---------- Material provided ----------
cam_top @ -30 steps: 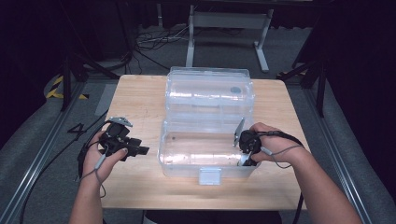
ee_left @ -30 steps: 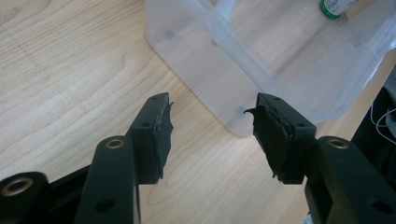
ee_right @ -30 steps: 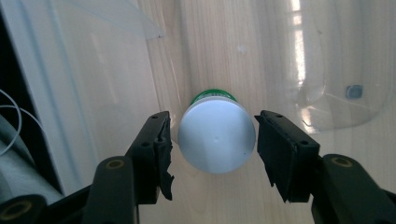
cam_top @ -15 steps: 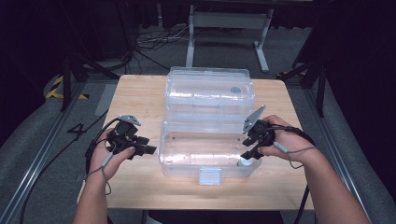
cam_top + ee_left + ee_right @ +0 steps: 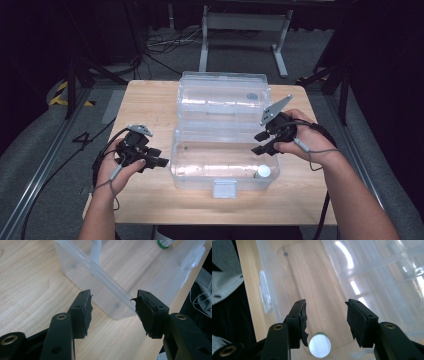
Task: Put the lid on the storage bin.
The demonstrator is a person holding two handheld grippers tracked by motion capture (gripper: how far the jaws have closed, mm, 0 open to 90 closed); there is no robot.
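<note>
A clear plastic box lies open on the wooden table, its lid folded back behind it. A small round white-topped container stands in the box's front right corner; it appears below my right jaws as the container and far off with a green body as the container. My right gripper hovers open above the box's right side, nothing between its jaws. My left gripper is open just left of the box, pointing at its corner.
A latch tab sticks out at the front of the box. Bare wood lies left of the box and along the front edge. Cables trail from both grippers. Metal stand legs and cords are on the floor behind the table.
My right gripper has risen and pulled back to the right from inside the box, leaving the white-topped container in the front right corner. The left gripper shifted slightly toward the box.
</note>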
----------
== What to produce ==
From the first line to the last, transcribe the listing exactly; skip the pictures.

== Written answer ==
cam_top @ -30 steps: 
ee_left @ -30 steps: 
ee_right @ -30 steps: 
cam_top @ -15 steps: 
cam_top + ee_left + ee_right @ +0 steps: 
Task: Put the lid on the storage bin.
The demonstrator is a person holding two handheld grippers tracked by motion capture (gripper: how far the jaws have closed, mm, 0 open to 90 closed); there is no robot.
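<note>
A clear plastic box lies open on the wooden table, its lid folded back behind it. A small round white-topped container stands in the box's front right corner; it appears below my right jaws as the container and far off with a green body as the container. My right gripper hovers open above the box's right side, nothing between its jaws. My left gripper is open just left of the box, pointing at its corner.
A latch tab sticks out at the front of the box. Bare wood lies left of the box and along the front edge. Cables trail from both grippers. Metal stand legs and cords are on the floor behind the table.
My right gripper has risen and pulled back to the right from inside the box, leaving the white-topped container in the front right corner. The left gripper shifted slightly toward the box.
</note>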

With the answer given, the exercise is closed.